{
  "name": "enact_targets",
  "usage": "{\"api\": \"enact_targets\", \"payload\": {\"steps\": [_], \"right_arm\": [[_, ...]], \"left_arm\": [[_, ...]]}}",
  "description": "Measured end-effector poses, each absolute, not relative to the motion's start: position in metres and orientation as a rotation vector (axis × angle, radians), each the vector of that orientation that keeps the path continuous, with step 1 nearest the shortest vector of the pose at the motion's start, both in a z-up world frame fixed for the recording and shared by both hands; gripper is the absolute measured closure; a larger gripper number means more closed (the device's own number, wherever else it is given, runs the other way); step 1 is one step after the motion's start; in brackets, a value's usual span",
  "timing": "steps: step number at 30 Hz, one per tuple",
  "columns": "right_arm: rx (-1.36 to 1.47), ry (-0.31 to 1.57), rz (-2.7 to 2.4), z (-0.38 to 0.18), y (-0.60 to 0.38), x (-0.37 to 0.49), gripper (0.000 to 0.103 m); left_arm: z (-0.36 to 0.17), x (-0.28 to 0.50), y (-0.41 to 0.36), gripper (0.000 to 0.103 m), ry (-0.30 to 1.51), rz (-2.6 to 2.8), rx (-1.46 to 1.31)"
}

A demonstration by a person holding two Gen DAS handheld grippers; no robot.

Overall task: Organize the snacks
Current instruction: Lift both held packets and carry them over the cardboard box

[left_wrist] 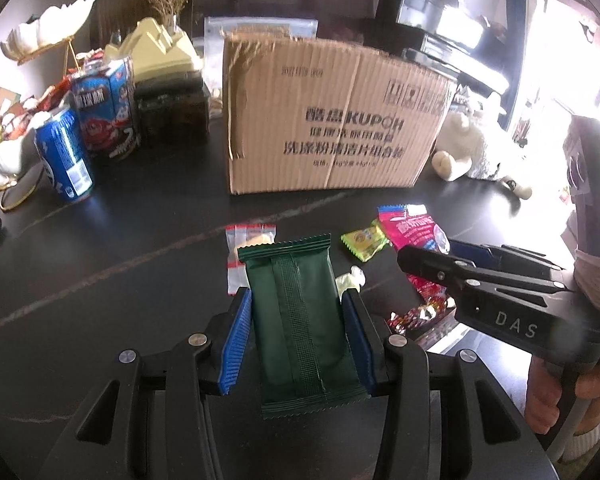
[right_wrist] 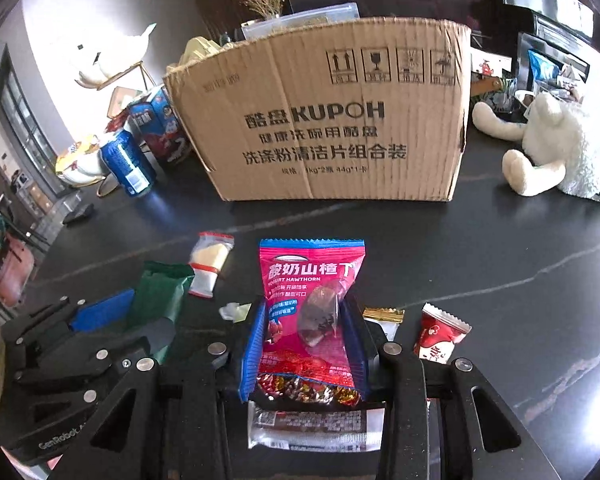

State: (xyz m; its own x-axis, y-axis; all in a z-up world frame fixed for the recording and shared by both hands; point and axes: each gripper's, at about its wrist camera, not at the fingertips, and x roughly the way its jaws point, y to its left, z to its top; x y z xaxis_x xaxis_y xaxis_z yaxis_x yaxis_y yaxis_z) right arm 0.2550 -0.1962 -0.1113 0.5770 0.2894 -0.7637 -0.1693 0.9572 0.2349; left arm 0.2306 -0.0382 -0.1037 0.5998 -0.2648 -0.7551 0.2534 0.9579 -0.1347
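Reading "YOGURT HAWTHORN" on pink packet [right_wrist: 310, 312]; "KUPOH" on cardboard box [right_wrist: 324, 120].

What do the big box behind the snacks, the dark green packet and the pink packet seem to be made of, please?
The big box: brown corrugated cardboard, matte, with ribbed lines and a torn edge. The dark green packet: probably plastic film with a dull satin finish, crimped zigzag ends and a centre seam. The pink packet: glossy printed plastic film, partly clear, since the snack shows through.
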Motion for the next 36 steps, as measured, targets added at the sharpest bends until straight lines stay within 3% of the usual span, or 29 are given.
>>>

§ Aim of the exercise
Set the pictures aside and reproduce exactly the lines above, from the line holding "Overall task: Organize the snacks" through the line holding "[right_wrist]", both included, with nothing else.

§ Answer to the exercise
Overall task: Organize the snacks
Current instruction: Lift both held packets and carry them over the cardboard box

[left_wrist] 
[right_wrist] 

The work on this exercise has been completed.